Required action: Starting with the line that contains "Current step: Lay", reproduce each line through the end of the listing below, with no other output.

Data shown:
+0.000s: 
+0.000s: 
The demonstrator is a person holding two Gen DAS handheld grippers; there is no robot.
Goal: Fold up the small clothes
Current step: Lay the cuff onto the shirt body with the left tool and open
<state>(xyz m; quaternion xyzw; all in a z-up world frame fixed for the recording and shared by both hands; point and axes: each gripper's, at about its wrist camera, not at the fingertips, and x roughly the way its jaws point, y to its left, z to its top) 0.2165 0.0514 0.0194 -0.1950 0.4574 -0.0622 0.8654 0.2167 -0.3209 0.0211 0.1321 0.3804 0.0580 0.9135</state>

Exercise answer:
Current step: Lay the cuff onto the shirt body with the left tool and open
<state>(xyz m; quaternion xyzw; all in a z-up world frame fixed for the recording and shared by both hands; point and axes: each gripper's, at about its wrist camera, not at the fingertips, and x roughly the way its jaws point, y to its left, z to its top) 0.2165 0.0514 0.0194 -0.1950 0.4574 -0.0622 0.8654 0.2167 -0.3209 0.0211 0.1321 0.3804 0.0580 0.9135</state>

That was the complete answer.